ASC-derived conditioned medium (CM) enhanced apoptosis in MCF-7 and MDA-MB231 breast cancer cells. A) MCF7 and MDA-MB231 cells were cultured with control culture medium or 100% conditioned K-medium (CM) for indicated time points before harvested, and the cell cycle distribution was analyzed using flow cytometry. In each panel, cell cycle profiles are presented together with bar graphs, indicating the cell distribution in each phase of the cell cycle.

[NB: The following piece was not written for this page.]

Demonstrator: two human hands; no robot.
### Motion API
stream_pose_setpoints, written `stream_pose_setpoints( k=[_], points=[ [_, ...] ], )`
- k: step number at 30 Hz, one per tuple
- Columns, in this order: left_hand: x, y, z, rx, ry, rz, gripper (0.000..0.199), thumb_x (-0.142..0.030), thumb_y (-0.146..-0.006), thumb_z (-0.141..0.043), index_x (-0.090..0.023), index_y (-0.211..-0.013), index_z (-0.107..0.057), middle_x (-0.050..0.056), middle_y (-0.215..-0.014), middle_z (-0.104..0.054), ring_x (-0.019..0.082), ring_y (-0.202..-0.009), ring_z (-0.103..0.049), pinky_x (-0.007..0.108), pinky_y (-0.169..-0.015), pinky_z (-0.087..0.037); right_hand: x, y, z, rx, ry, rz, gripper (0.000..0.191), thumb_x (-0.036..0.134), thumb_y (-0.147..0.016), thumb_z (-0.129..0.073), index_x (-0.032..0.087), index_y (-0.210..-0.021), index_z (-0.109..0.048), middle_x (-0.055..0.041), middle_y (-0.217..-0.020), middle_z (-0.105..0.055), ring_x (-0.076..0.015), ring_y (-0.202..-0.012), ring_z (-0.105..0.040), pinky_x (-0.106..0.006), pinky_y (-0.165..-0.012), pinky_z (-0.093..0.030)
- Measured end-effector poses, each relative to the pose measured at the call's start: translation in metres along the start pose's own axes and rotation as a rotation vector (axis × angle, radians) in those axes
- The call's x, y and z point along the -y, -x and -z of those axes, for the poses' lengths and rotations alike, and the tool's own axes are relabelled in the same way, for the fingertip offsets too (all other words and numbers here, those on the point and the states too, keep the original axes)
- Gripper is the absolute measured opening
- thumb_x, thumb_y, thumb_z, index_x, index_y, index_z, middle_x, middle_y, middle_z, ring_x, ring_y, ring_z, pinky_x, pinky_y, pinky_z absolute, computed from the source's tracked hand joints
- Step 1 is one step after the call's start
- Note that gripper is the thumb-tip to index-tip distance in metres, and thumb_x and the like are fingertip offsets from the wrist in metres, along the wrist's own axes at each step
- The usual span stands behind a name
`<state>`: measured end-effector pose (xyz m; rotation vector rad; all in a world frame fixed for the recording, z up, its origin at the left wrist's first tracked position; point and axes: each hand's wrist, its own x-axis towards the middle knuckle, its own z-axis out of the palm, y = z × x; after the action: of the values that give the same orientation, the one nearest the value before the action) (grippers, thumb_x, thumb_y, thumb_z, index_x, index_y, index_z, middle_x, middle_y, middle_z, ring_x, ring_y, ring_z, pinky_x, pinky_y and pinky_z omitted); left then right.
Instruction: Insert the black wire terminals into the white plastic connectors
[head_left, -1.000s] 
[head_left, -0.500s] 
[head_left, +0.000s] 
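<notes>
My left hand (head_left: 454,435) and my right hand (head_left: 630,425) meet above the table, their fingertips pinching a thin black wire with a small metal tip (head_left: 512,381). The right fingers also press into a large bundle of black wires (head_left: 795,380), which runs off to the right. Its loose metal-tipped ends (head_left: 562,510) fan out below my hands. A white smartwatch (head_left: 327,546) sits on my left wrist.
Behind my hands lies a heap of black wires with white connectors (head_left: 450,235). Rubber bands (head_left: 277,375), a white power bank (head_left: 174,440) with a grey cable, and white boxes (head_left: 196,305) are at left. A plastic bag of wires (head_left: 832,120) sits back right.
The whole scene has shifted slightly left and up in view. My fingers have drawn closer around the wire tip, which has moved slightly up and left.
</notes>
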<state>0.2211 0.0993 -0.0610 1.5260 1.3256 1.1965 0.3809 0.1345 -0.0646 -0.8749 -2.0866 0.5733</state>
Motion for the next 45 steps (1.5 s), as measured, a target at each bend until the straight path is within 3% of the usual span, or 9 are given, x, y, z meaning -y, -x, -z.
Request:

Presented values represent the mean of three independent experiments ± s.d. *p < 0.05 compared with control. B) Western blot analysis of activated-caspase-3 in MCF-7 or MDA-MB231 cells cultured with 100% ASC-derived CM for 72 hours. C) Western blot analysis of activated-caspase-3 in MCF-7 or MDA-MB231 cells cultured with 50% ASC-derived CM as indicated time points. GAPDH levels are presented as loading controls.

Figure 3

ASC-derived conditioned medium (CM) induced DNA damage in MCF-7 and MDA-MB231 breast cancer cells. A) MCF-7 and MDA-MB231 cells were cultured with 100% ASC-derived CM for 72 hours before being fixed and stained for DNA content and phosphorylated pSer139 H2AX (γ-H2AX). Images from the immunofluorescence analysis of γ-H2AX positive cells in MCF-7 and MDA-MB231 are presented together with bar graphs, indicating the percentage of the mean of three independent experiments ± s.d. *p < 0.05 compared with control. B) Western blot analysis of γ-H2AX in extracts prepared from MCF-7 and MDA-MB231 cells cultured with 100% ASC-derived CM for 72 h. C) Western blot analysis of γ-H2AX in extracts prepared from MCF-7 and MDA-MB231 cells cultured with 50% ASC-derived CM for indicated time points. GAPDH levels are presented as loading controls.

Figure 4

ASC-derived conditioned medium (CM) failed to induce apoptosis in M10/H184B5F5 cells. A) M10/H184B5F5 cells were cultured with control culture medium or conditioned K-medium (CM) as a dose-dependent manner for 72 hours before MTT analysis. Presented values represent the mean of three independent experiments ± s.d. *p < 0.05 compared with control. B) M10/H184B5F5 cells were cultured with control culture medium or 100% conditioned K-medium (CM) for indicated time points before harvest, and the cell cycle distribution was analyzed using flow cytometry. In each panel, cell cycle profiles are presented together with bar graphs, indicating the cell distribution in each phase of the cell cycle. Presented values represent the mean of three independent experiments ± s.d. C) Western blot analysis of γ-H2AX and activated- caspase-3 in M10/H184B5F5 cells cultured with ASC-derived CM for indicated time points. GAPDH levels are presented as loading controls.

Figure 5

ASC-derived conditioned medium (CM) induced fully activated ATM-Chk2 cascades in MCF-7 and MDA-MB231, but not in M10/H184B5F5 cells. MCF-7, MDA-MB231, and M10/H184B5F5 cells were cultured with ASC-derived CM for up to 72 hours before the harvest and preparation of cell-free extracts. Phosphorylated pSer1981 ATM and pThr68 Chk2 and the total protein level of Chk2 were analyzed using Western blot. GAPDH levels are presented as loading controls.